* [Work instructions]
Among the records below, which lines contain the string "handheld"? Report them.
--- Input for this task ---
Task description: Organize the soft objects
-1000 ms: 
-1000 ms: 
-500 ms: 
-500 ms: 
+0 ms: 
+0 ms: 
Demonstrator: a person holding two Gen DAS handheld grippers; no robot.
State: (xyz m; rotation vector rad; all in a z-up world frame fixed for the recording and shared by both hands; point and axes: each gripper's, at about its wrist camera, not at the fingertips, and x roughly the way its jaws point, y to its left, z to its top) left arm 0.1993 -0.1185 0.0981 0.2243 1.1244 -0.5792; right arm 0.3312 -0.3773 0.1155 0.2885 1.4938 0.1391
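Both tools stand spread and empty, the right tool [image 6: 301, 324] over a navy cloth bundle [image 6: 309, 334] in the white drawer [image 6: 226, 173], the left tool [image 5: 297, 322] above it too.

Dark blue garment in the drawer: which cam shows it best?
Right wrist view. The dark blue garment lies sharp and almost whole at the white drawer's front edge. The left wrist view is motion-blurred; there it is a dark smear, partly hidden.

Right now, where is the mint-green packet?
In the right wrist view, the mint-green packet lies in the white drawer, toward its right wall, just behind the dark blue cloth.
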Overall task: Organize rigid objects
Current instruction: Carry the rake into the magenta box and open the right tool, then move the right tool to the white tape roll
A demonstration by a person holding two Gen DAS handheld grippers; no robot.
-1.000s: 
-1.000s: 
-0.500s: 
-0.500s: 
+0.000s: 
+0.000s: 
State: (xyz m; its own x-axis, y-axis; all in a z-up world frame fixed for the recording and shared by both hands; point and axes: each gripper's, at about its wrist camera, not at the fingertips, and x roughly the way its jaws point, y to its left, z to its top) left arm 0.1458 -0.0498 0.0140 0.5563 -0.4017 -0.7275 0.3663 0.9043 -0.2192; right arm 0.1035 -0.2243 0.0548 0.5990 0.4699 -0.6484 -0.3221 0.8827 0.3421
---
* [Reply to the exercise]
Demonstrator: a person holding two Gen DAS handheld grippers; no robot.
A demonstration by a person holding two Gen DAS handheld grippers; no robot.

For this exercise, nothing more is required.